Both forms of dedicated GT PV back up power (AC and DC Coupled) have advantages and disadvantages. In general the AC Coupled system is the best choice for very small systems where the GT inverter is 3 kW of less. AC coupled systems also are an excellent choice where there are very high demands for power delivery on the first day of a power outage or where the combined capacity of the battery inverter and the GT inverter will be called upon during the solar day. DC Coupled systems are superior in most other residential and light commercial applications largely due to their simplicity and flexibility with respect to inverter and battery bank choice.

 

The table below highlights some of the advantages and disadvantages of both types of systems.

 

AC Coupled
Advantages	Disadvantages
The backup inverter(s) and batteries must be sized to accommodate the full output of the existing grid-tied inverter.	Crude on/off overcharge protection does not fully recharge the batteries during power outages, which can result in diminished capacity during long duration outages.
Can combine the output of the solar array and the back up inverter to support loads during a power outage (day time only).	Often requires additional control relays.
Well-understood application with kitted solutions.
Morningstar DC Coupled
Advantages	Disadvantages
Back up system inverter and battery bank sizing completely independent from the grid tie inverter. Can be sized to suit customers’ needs and budget.	Greater number of components to install in some installations only.
Uses 4-Stage charge voltage regulation to attain 100% SOC when sufficient solar resource is available.	Manual switch operation.
Can handle oversized PV inputs with no harm to controller, which allows for greater energy harvest on cloudy days.
Offers a simple way to provide single phase back up power on three phase systems.
Lowest total cost for entry-level systems.

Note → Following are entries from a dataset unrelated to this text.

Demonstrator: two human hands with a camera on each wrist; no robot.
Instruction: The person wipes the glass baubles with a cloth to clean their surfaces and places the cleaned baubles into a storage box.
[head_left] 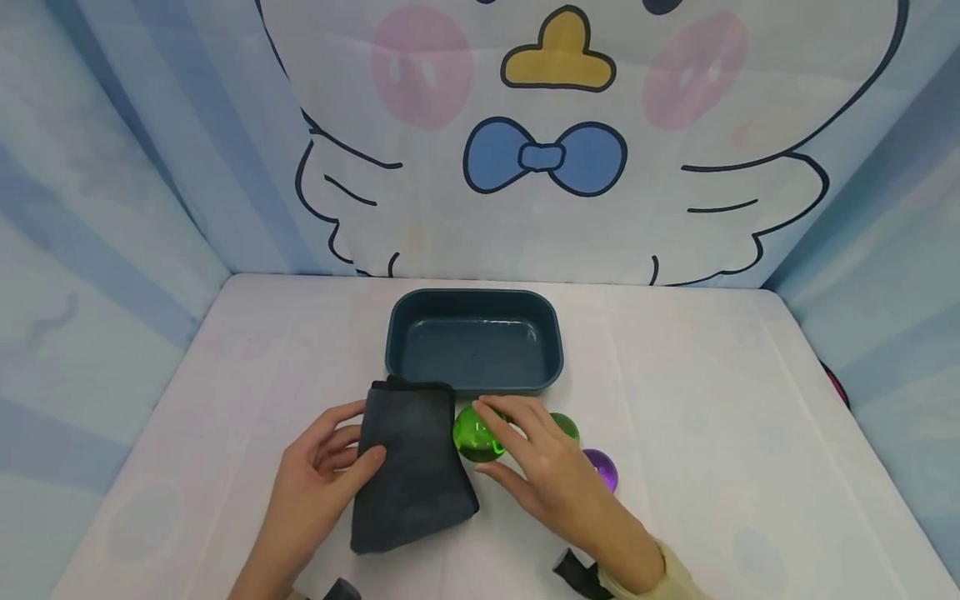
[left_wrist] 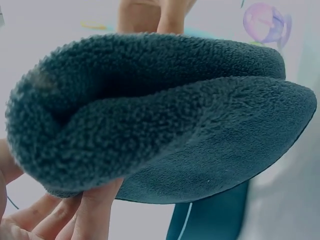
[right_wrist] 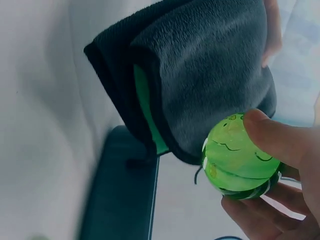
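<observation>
My left hand (head_left: 315, 475) grips a folded dark grey cloth (head_left: 412, 467), its thumb lying on the near face. Seen from the left wrist, the cloth (left_wrist: 200, 120) is thick and fluffy, folded over with a gap between its layers. In my right hand (head_left: 558, 471) a shiny clear green ball (head_left: 474, 437) is pinched between thumb and fingers. The ball is right beside the cloth's right edge; whether they touch I cannot tell. In the right wrist view the ball (right_wrist: 240, 155) shows dark line markings, and the cloth (right_wrist: 205, 75) has a green strip inside its fold.
A dark teal rectangular tray (head_left: 474, 346) stands just beyond the cloth, with nothing in it. Partly hidden behind my right hand are another green ball (head_left: 566, 426) and a purple ball (head_left: 602, 469). A white cover lies over the table (head_left: 720, 433), and printed curtains (head_left: 555, 233) enclose it.
</observation>
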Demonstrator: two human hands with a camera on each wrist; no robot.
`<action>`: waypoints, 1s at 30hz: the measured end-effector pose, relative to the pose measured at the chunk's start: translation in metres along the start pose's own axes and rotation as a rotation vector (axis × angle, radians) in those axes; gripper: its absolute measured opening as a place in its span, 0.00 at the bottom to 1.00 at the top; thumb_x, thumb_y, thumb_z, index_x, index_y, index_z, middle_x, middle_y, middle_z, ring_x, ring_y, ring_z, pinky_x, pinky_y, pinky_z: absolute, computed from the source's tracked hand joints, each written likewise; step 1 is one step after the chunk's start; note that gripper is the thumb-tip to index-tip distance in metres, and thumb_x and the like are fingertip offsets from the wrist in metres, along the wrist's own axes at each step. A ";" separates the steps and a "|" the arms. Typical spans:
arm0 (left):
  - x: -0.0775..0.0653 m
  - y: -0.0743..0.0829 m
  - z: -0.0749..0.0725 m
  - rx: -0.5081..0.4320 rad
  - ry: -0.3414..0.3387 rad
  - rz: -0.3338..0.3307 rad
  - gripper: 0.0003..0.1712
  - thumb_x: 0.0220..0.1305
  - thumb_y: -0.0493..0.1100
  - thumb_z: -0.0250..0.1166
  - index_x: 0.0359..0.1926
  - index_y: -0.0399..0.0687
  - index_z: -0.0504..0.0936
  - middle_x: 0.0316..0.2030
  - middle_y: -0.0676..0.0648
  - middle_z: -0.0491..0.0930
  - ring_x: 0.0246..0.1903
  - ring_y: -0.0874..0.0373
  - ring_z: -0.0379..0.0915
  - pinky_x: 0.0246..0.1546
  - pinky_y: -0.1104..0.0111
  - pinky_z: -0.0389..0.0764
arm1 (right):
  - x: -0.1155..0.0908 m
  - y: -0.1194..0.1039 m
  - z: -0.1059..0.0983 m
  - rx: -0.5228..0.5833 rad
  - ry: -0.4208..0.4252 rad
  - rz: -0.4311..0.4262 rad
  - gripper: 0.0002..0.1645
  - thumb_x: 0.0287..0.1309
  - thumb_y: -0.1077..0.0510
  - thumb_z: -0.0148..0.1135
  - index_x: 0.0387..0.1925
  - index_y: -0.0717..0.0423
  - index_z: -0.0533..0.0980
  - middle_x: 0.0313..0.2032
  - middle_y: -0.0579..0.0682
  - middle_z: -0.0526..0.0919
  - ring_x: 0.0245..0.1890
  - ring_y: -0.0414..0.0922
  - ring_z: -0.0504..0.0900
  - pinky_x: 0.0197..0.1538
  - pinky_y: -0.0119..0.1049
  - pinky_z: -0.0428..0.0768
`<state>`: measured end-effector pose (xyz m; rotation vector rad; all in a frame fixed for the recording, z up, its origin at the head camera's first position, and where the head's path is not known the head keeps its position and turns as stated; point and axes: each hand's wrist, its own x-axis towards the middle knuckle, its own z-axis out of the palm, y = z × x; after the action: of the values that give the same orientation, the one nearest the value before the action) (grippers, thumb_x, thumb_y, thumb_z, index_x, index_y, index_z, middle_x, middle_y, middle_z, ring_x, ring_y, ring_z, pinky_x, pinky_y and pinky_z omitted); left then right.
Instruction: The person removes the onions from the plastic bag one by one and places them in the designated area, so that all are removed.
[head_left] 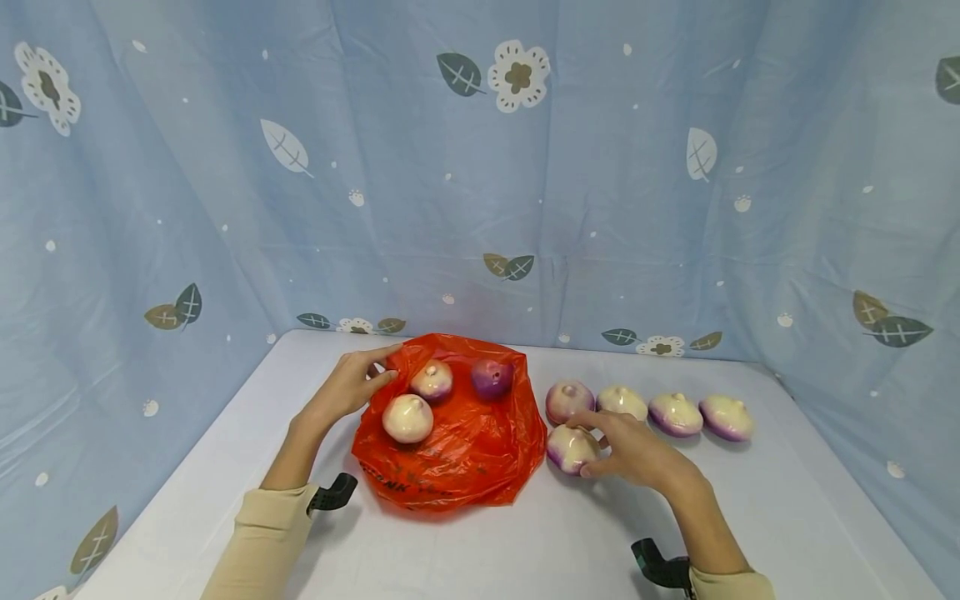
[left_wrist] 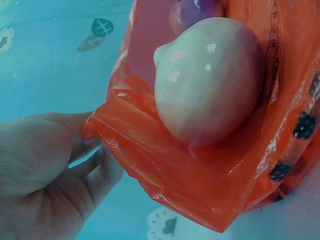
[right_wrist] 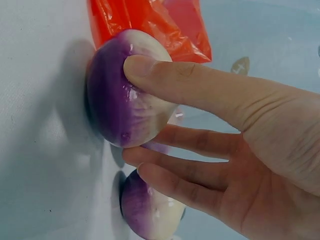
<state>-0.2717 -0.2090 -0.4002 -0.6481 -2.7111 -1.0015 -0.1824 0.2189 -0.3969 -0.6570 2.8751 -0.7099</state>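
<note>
A red plastic bag [head_left: 457, 467] lies spread on the table with three glossy purple-and-white onions on it: a pale one [head_left: 408, 418], another [head_left: 432, 381] behind it, and a darker purple one [head_left: 492, 378]. At the bag's far left edge, my left hand [head_left: 355, 383] pinches the plastic between thumb and fingers, seen closely in the left wrist view [left_wrist: 55, 170]. To the right of the bag, my right hand [head_left: 633, 448] holds an onion [head_left: 570, 450] with the thumb on one side and fingers on the other. This onion [right_wrist: 112, 95] sits low, near the table surface.
Several more onions stand in a row behind my right hand, from a pinkish one [head_left: 569, 402] to the rightmost one [head_left: 727, 417]. The white table [head_left: 480, 554] ends at a blue patterned curtain [head_left: 480, 183] behind and at both sides.
</note>
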 end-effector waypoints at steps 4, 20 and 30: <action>0.000 0.000 0.000 0.000 0.001 -0.007 0.27 0.64 0.36 0.65 0.65 0.43 0.75 0.44 0.39 0.84 0.28 0.59 0.76 0.23 0.73 0.77 | 0.000 0.000 -0.001 0.003 0.002 0.004 0.36 0.46 0.52 0.77 0.59 0.48 0.76 0.48 0.44 0.83 0.44 0.43 0.81 0.47 0.41 0.83; 0.002 -0.001 0.001 0.013 0.000 -0.003 0.27 0.64 0.36 0.65 0.65 0.43 0.75 0.46 0.39 0.84 0.29 0.59 0.76 0.24 0.73 0.77 | -0.002 0.004 0.000 -0.013 0.027 -0.056 0.32 0.46 0.57 0.76 0.55 0.52 0.76 0.49 0.46 0.82 0.45 0.46 0.81 0.50 0.47 0.82; 0.000 0.000 0.002 0.009 -0.006 -0.014 0.28 0.64 0.36 0.65 0.65 0.44 0.74 0.48 0.39 0.84 0.29 0.58 0.75 0.25 0.73 0.78 | -0.004 0.003 -0.004 0.007 0.018 -0.073 0.30 0.47 0.58 0.75 0.54 0.53 0.77 0.47 0.46 0.82 0.46 0.48 0.82 0.50 0.48 0.82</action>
<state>-0.2719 -0.2079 -0.4014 -0.6329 -2.7271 -0.9920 -0.1802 0.2244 -0.3949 -0.7615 2.8766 -0.7382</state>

Can be installed in sub-array wiring for large arrays. Additional units can be installed in parallel for increased battery charging/load support capacity.

 

Conclusion –

DC coupling makes the most sense for most GT applications that require battery back up capabilities.  The advantages far outweigh the disadvantages and the Morningstar DC Coupled system offers the lowest cost and best performance for comparably sized GT systems.

 

 

¹SMA offers a “secure power” feature that puts out up to 15 amps AC during utility interruptions however the output varies with the available solar resource. Because the output of these inverters is not stable and they don’t provide power at night they are not addressed in this article.

²Examples include the Schneider XW series, and Outback GTFX modes.

³Examples include the SMA Sunny Island series.

⁴Examples include Outback Radian and some Magnum inverters

⁵The reason that PV arrays become stranded during utility outages is that the Grid Tie inverter cannot operate and process power without an AC reference voltage from the utility. They are designed this way to prevent them from “islanding” which is a term which refers to sending power onto a shutdown utility grid. It is an important safety protection for utility workers.

⁶The exception is retrofitting a Sunny Island to an existing SMA grid tie system. This solution is very effective as the inverters are designed to communicate with each other. It is also, in most cases, the most costly option.